TASK STATEMENT
From the records below, set down exactly the lines starting with the line that contains "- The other" and going on through the line that contains "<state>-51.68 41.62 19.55". Nothing else is wanted.

=== Begin Enclosure ===

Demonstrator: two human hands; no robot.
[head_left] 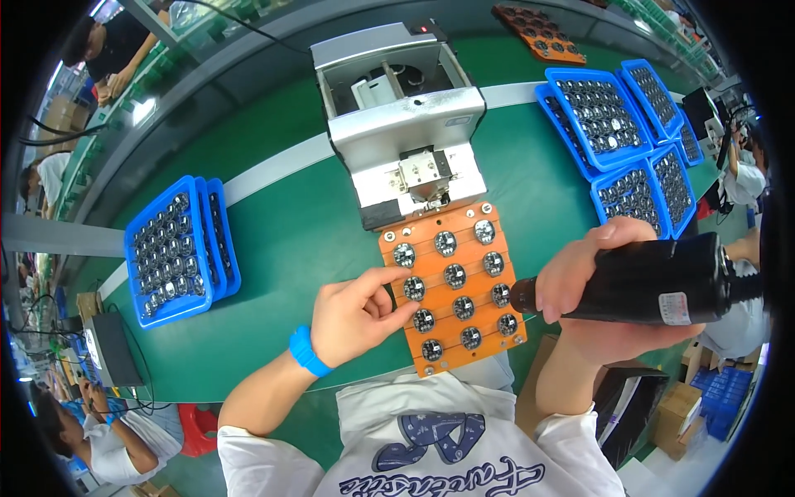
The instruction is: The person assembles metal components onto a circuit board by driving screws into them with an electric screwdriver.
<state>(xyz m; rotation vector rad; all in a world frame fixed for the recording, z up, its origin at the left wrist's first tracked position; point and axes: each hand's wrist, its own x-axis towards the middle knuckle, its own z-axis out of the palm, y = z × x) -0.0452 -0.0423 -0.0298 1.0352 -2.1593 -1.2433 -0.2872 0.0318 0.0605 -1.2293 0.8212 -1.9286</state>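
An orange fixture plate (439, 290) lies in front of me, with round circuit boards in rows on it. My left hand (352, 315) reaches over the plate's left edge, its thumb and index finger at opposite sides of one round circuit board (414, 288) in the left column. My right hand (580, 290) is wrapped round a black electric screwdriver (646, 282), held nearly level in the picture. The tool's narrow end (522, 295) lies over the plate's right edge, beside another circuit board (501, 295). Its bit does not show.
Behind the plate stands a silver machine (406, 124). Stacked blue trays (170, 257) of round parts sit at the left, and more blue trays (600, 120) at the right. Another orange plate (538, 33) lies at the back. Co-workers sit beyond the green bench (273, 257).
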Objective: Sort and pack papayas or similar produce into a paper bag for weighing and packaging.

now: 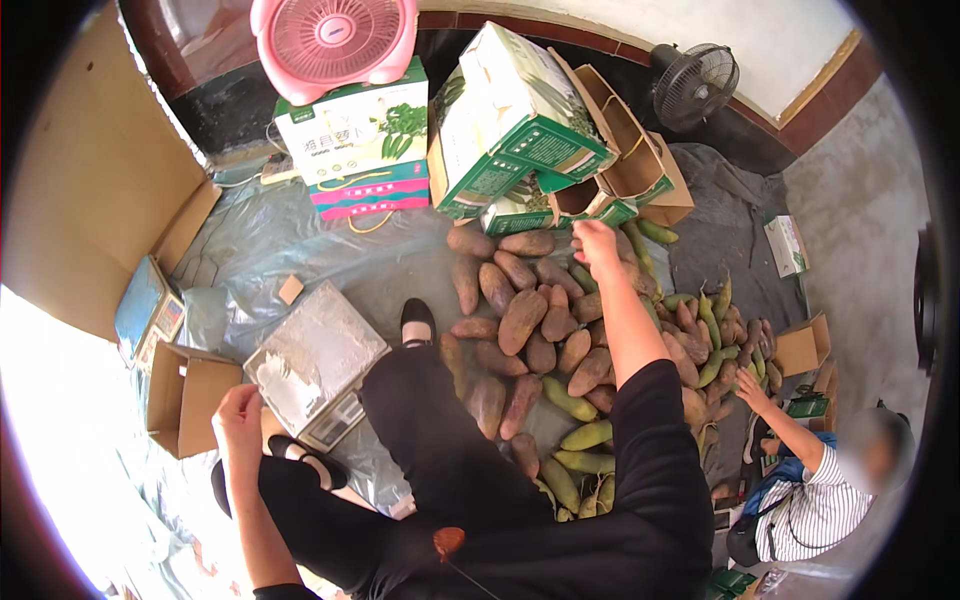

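Note:
My right hand [597,246] reaches forward with its fingers closed at the lower edge of a green-and-white carton [515,140]. Whether it grips the flap or something small is unclear. Below that hand lies a heap of long brown root vegetables [522,320], with green radishes [585,435] among them. My left hand [238,415] is held low with bent, closed fingers beside a flat platform scale [318,345]. What is in its fingers, if anything, does not show. The scale's plate carries a pale, wrinkled covering.
An open cardboard box [190,400] stands left of the scale. A pink fan [335,40] sits on stacked cartons [360,135], and a black fan [695,88] stands at the back. At right, another person [805,500] reaches toward the heap. Plastic sheeting [250,240] covers the floor.

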### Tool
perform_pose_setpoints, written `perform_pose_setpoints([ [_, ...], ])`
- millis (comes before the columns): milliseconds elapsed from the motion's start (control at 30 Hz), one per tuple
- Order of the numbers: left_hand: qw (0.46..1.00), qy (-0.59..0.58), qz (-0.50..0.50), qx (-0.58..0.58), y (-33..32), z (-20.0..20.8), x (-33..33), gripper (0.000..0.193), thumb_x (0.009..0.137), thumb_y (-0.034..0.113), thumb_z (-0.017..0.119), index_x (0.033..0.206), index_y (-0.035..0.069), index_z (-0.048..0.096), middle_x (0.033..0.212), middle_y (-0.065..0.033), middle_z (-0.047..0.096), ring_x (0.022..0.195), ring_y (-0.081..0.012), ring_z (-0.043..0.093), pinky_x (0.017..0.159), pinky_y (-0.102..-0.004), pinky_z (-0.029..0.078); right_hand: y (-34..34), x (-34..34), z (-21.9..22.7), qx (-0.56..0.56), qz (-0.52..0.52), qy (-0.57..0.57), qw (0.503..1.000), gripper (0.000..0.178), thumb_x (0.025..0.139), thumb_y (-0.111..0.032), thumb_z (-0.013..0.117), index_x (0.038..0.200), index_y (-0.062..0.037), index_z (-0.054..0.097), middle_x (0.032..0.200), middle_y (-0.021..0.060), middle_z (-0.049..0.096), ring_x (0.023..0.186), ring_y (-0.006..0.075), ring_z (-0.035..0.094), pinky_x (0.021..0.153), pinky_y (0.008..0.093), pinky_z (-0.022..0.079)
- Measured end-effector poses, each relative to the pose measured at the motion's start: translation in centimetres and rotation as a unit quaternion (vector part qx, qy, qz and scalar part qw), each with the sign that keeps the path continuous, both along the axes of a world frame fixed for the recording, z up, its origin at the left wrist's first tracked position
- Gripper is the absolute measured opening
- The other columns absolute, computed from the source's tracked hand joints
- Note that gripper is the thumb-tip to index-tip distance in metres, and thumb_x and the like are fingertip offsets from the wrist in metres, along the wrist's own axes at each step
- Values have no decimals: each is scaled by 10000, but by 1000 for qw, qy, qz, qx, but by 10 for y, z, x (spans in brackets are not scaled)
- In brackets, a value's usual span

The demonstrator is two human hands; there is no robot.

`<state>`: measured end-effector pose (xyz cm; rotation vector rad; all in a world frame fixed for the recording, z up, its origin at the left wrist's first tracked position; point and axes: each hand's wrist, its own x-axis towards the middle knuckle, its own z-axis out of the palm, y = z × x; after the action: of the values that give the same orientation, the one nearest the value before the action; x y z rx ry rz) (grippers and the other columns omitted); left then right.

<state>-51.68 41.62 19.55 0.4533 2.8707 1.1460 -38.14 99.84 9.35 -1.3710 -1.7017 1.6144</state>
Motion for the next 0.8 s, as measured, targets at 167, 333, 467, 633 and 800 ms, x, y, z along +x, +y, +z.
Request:
perform_pose_setpoints([
  [167, 986, 4, -42, -161, -1, -46, -13, 126, 767, 78, 594, 847, -8, 639, 779, -163, 627, 737, -302, 615, 677, -363, 475, 84, -14, 8, 29, -66, 69, 995, 286, 845, -382, 595, 1000, -143, 574, 867, -22, 577, 760, 149, 552, 680, 369, 436],
  [333, 986, 9, -50, -161, -4, -48, -11, 110, 739, 61, 584, 799, -15, 636, 743, -168, 614, 705, -316, 597, 658, -379, 467, 122, -33, 21, 34, -131, 66, 989, 483, 833, -510, 582, 1126, -128, 545, 1074, 28, 514, 959, 202, 469, 776, 443, 422],
  [467, 985, 27, -48, -165, -10, -57, -12, 108, 717, 62, 587, 772, -16, 637, 703, -170, 602, 654, -305, 592, 625, -376, 466, 149, -50, 22, 39, -159, 67, 984, 617, 820, -569, 561, 1234, -121, 474, 1224, 42, 441, 1096, 226, 403, 859, 475, 390],
  [633, 980, 0, -41, -193, -10, -58, -13, 118, 714, 72, 589, 777, -16, 636, 710, -176, 604, 682, -322, 596, 646, -387, 471, 158, -64, 28, -19, -167, 102, 980, 838, 766, -648, 570, 1390, -157, 302, 1420, 57, 284, 1284, 241, 279, 983, 481, 322],
  [800, 980, -24, -31, -194, -4, -55, -9, 127, 718, 79, 592, 782, -21, 637, 718, -186, 605, 701, -330, 600, 661, -392, 474, 141, -70, 39, -77, -95, 213, 969, 1061, 721, -671, 603, 1444, -47, 140, 1498, 93, 174, 1363, 235, 185, 1075, 447, 176],
])
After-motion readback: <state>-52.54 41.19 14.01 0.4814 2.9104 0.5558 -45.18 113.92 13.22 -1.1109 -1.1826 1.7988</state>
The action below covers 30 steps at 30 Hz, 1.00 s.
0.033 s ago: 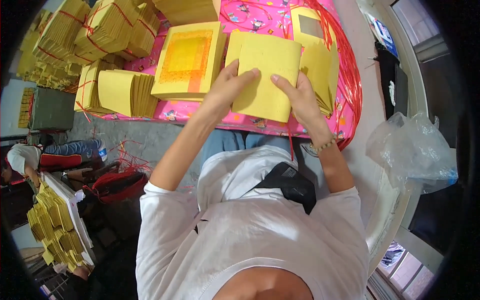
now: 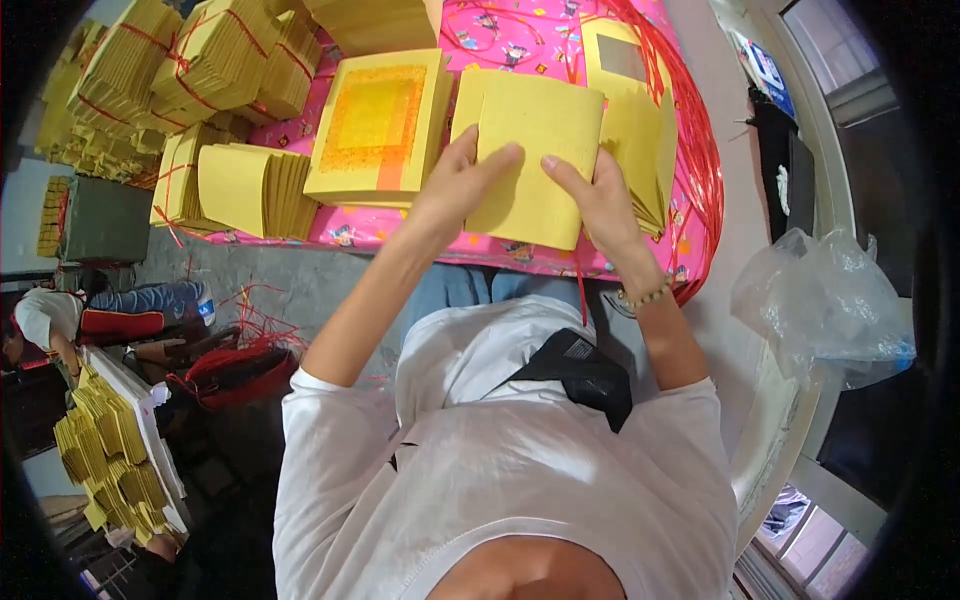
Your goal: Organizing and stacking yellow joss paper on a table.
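Note:
Between my two hands is a folded sheaf of yellow paper (image 2: 535, 165), held over the near edge of the pink patterned table cover (image 2: 375, 225). My left hand (image 2: 462, 183) grips its left side, thumb lying on top and fingers partly hidden at the edge. On the opposite side my right hand (image 2: 600, 195) closes the same way, its thumb pressed on the face. Just left of the sheaf lies a thick block of yellow paper (image 2: 320, 190) with an orange and gold printed square on top. To its right rests another yellow paper stack (image 2: 640, 150), curved open at the near end.
Tied bundles of yellow paper (image 2: 215, 55) pile up at the back left. Red plastic strands (image 2: 705, 160) hang along the table's right side. A clear plastic bag (image 2: 825, 305) is on the right. At far left, a person (image 2: 50, 315) is near a table with yellow stacks (image 2: 105, 430).

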### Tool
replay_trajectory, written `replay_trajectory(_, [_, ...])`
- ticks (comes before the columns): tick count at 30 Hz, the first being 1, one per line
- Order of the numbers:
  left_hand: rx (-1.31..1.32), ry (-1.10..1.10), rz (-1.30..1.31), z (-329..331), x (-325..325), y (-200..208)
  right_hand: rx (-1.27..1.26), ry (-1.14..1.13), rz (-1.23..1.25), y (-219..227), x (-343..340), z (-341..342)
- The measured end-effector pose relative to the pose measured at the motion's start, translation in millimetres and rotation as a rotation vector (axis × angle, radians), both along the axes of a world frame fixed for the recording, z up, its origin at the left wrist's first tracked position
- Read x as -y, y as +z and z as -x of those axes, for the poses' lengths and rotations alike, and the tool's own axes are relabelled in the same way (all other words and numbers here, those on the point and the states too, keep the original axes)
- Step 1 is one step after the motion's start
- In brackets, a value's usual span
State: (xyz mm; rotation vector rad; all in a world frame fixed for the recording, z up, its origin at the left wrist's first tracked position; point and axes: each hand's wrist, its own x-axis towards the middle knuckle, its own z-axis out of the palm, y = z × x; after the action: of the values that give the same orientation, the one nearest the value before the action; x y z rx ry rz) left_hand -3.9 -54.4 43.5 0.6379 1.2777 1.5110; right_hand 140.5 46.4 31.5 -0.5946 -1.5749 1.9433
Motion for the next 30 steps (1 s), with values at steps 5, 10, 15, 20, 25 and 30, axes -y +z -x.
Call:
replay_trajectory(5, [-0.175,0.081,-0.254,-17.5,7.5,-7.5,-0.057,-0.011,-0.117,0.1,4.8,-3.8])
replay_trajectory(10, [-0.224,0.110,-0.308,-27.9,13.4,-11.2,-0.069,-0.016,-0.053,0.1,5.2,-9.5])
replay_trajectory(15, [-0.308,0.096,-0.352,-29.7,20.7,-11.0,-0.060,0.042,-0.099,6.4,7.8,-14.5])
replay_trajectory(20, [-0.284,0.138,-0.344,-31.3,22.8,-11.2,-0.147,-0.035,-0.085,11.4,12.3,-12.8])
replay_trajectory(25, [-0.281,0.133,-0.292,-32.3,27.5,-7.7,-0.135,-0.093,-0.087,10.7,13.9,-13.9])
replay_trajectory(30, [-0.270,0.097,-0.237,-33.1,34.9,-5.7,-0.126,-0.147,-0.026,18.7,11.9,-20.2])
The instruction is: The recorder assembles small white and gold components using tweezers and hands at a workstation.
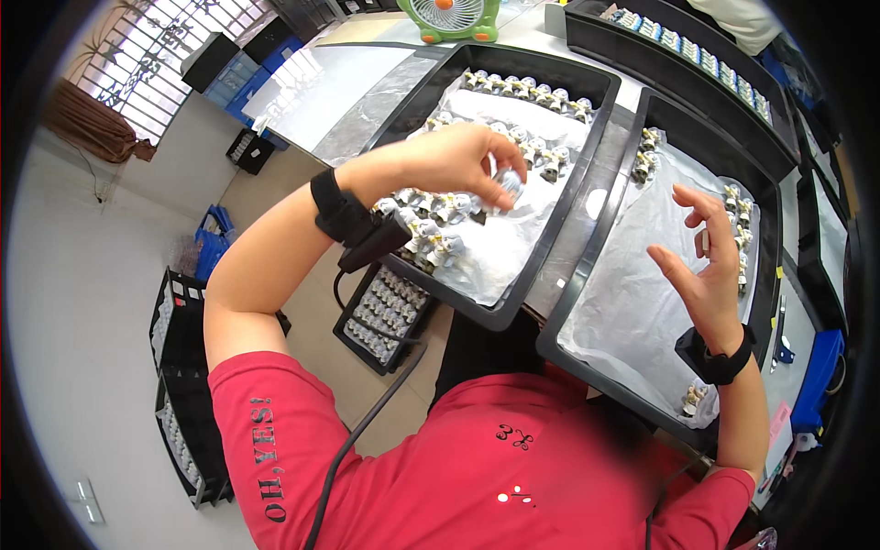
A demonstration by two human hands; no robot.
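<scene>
My left hand is above the left black tray, its thumb and fingers pinched on a small grey-and-white figurine. White liner sheet covers the tray's bottom, and rows of similar figurines stand along the far side, with more clustered near my left wrist. Over the right black tray hangs my right hand, thumb and fingers spread apart. That tray also has a white liner. A few figurines line its right side, others sit at its far left corner, and some lie near its front.
A green fan stands at the back. At the far right is a long black tray of blue-and-white pieces. Below the table is another filled tray. Black racks stand at left; a black cable crosses my left side.
</scene>
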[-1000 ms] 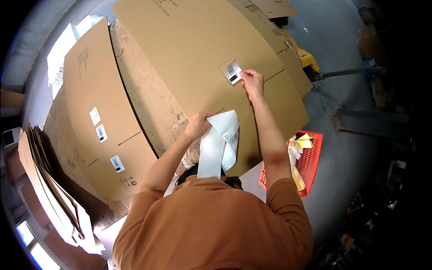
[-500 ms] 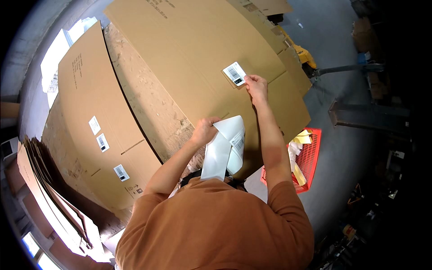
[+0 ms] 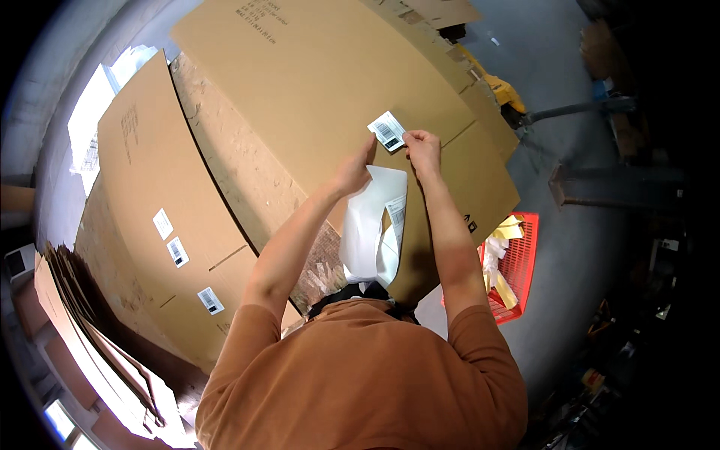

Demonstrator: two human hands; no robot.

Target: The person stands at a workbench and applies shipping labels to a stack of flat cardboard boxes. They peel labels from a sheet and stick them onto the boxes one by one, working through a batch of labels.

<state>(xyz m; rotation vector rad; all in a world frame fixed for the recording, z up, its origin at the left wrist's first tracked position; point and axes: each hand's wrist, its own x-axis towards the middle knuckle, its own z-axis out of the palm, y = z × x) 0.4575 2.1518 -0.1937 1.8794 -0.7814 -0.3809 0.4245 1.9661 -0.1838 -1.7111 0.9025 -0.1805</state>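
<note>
A white barcode label [image 3: 387, 131] lies at or just above the face of a large flat cardboard sheet [image 3: 330, 82]. My right hand [image 3: 424, 155] pinches the label's right edge. Beside its lower left corner is my left hand [image 3: 355, 171], fingertips reaching toward the label. From that hand hangs a folded white strip of labels [image 3: 364, 225], gripped near its top, its lower end by my waist. How firmly the label touches the cardboard cannot be made out.
Left of a wooden surface [image 3: 232, 142] lies another cardboard sheet [image 3: 150, 165] bearing several white labels [image 3: 177, 252]. Stacked cardboard [image 3: 82, 322] stands at the lower left. On the right are a red basket [image 3: 523, 262] with paper scraps, a yellow part [image 3: 504, 91] and a dark metal post [image 3: 600, 187].
My left hand has moved up and right to the label, carrying the strip. The right hand has shifted slightly down, still at the label, which sits a little lower and straighter.
</note>
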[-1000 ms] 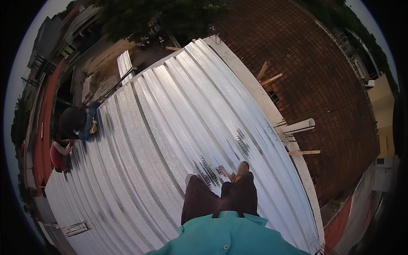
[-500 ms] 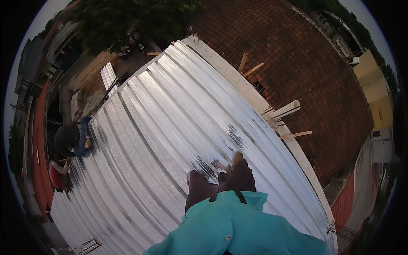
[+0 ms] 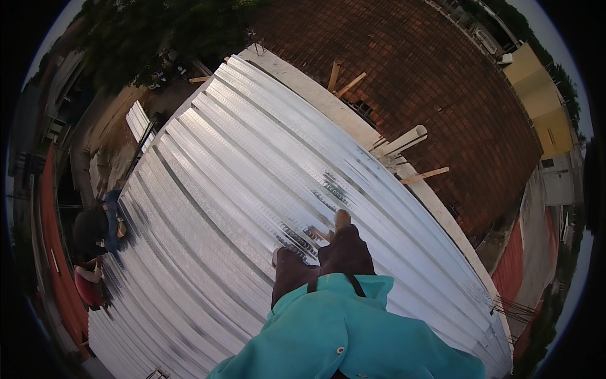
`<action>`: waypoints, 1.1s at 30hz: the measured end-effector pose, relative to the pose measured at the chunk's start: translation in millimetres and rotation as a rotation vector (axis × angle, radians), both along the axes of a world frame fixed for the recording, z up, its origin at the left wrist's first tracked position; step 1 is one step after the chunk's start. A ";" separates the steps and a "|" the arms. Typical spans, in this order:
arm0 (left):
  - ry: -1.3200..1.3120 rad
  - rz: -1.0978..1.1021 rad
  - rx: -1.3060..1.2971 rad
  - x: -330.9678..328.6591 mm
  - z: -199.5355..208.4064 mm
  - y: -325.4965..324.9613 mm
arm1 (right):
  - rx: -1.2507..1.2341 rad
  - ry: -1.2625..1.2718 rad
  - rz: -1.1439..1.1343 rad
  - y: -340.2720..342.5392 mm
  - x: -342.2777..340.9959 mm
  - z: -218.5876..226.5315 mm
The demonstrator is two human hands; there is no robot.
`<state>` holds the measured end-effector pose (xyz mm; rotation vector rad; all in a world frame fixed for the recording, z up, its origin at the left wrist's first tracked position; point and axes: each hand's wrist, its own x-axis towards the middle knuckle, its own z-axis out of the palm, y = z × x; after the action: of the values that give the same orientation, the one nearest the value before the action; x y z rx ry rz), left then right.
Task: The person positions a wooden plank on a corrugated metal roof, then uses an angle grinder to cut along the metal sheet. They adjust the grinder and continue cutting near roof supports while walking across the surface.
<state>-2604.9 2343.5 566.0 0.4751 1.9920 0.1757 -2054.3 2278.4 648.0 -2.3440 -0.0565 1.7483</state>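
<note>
Neither my left hand nor my right hand shows; the sleeves of my teal shirt (image 3: 315, 325) run out of the picture at the lower edge. Below me lies a broad surface of silvery ribbed metal roofing sheets (image 3: 233, 196). I stand on it in dark trousers (image 3: 346, 252), one foot (image 3: 341, 219) a little ahead of the other. Darker, shiny smudges mark the ribs near my feet. What my hands hold or touch is hidden.
At the left edge of the sheets a person in dark clothes (image 3: 91, 228) bends low, beside another person in red (image 3: 88, 285). A concrete ledge (image 3: 353, 129) borders the right side, with a white pipe (image 3: 404, 140), wooden pieces (image 3: 426, 175) and a brown tiled roof (image 3: 429, 82) beyond.
My view has turned slightly, so the pipe and tiled roof sit further left and higher, and the two people lower. My feet look to be in the same place on the sheets.
</note>
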 end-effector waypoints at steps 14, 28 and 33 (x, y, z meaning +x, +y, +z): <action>0.213 -1.001 -0.297 -159.5 -22.7 86.4 | 0.176 0.013 -0.576 -21.2 38.1 46.1; -0.119 -0.940 0.639 229.9 24.1 510.1 | 0.236 0.285 -0.700 130.3 134.3 18.5; -0.408 -1.194 0.502 395.4 33.2 469.0 | 0.289 0.200 -0.682 154.5 152.5 -20.2</action>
<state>-2209.6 2812.5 599.3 1.6979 0.9974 0.0037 -1901.8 2433.0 627.8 -1.6902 0.4378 1.4844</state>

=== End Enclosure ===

EXERCISE SOLUTION
- The other columns absolute, computed from the source's tracked hand joints
- Note that gripper is the thumb-tip to index-tip distance in metres, and thumb_x and the like are fingertip offsets from the wrist in metres, along the wrist's own axes at each step
- Values have no decimals: each is scaled by 10000, but by 1000 for qw, qy, qz, qx, but by 10 for y, z, x (spans in brackets are not scaled)
- In brackets, a value's usual span

The demonstrator is two human hands; there is no robot.

`<state>`: measured end-effector pose (xyz cm; rotation vector rad; all in a world frame fixed for the recording, z up, its origin at the left wrist's first tracked position; point and axes: each hand's wrist, its own x-axis towards the middle knuckle, its own z-axis out of the palm, y = z × x; after the action: of the values that give the same orientation, the one nearest the value before the action; x y z rx ry rz) (grippers and the other columns omitted); left then right.

<state>-51.68 41.62 19.55 0.4533 2.8707 1.1460 -38.14 99.84 9.35 -1.3710 -1.7017 1.6144</state>

With that, the output is complete.